- _Requirement_: Beginning at the line containing "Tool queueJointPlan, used" in the material below and ending at the line containing "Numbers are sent", return each line exactly and add nothing.

- _Source data_:
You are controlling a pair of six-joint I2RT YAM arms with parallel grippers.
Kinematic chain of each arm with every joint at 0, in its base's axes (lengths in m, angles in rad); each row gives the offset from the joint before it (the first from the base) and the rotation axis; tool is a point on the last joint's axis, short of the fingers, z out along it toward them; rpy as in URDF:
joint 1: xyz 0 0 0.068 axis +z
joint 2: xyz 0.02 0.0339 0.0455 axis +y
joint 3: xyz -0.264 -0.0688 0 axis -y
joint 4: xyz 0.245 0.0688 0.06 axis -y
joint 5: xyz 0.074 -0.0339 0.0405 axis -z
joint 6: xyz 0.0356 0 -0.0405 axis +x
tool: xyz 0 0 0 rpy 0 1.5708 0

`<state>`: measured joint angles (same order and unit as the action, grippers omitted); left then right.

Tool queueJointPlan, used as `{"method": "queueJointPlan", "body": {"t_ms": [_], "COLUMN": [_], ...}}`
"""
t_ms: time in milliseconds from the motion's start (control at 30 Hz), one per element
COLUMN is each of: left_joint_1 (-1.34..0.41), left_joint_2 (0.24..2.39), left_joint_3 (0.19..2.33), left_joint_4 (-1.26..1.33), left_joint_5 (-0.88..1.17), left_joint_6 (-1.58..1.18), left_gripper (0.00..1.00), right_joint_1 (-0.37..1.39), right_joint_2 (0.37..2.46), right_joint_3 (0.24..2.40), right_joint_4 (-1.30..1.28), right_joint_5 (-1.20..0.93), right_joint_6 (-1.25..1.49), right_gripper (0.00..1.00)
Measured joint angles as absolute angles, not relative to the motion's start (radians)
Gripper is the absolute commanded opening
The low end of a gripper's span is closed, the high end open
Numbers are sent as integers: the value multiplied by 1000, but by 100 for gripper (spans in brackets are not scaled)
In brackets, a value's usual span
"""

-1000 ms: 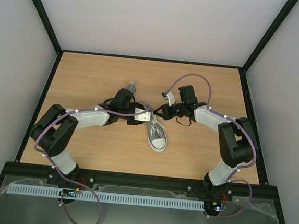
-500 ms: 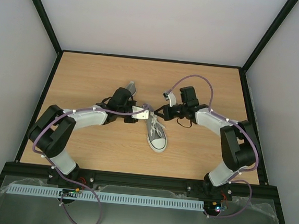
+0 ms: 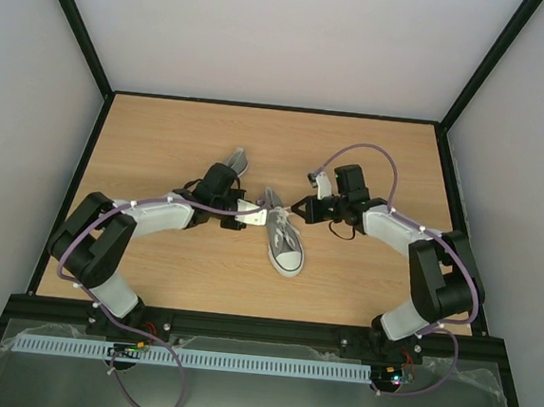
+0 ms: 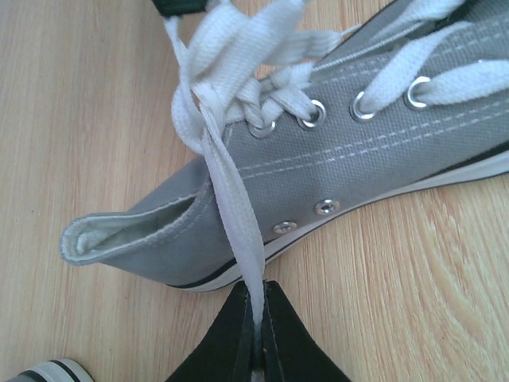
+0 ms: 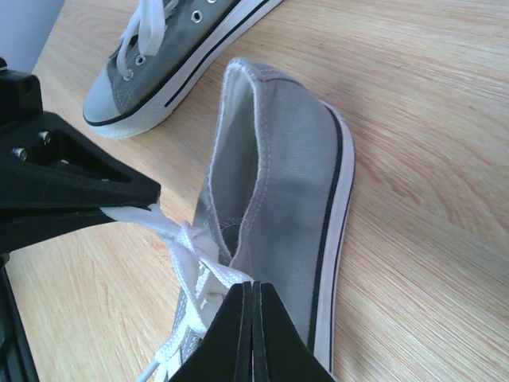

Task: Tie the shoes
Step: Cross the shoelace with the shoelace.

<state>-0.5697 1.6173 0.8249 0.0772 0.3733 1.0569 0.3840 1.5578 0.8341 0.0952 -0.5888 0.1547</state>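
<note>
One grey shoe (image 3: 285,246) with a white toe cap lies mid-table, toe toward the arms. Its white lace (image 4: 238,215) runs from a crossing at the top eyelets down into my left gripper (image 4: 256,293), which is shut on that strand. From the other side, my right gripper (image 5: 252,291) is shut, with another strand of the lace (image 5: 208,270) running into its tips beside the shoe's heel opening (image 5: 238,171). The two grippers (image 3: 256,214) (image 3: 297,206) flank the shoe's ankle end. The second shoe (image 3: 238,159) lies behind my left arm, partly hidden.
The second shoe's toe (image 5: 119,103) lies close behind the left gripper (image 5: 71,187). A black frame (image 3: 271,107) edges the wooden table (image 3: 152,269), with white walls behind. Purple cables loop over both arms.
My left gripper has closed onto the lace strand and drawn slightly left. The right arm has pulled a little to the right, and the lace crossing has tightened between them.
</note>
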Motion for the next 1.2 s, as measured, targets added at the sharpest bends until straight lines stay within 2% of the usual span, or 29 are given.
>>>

- _Answer to this exercise_:
Tool queueJointPlan, used as `{"method": "queueJointPlan", "body": {"t_ms": [_], "COLUMN": [_], ...}}`
"""
t_ms: time in milliseconds from the motion's start (control at 30 Hz), one per element
COLUMN is each of: left_joint_1 (-1.34..0.41), left_joint_2 (0.24..2.39), left_joint_3 (0.19..2.33), left_joint_4 (-1.26..1.33), left_joint_5 (-0.88..1.17), left_joint_6 (-1.58..1.18), left_gripper (0.00..1.00), right_joint_1 (-0.37..1.39), right_joint_2 (0.37..2.46), right_joint_3 (0.24..2.40), right_joint_4 (-1.30..1.28), right_joint_5 (-1.20..0.93), right_joint_6 (-1.25..1.49), right_gripper (0.00..1.00)
Measured joint angles as absolute angles, not relative to the motion's start (radians)
Gripper is the absolute commanded opening
The low end of a gripper's span is closed, the high end open
Numbers are sent as integers: the value multiplied by 1000, but by 100 for gripper (spans in brackets are not scaled)

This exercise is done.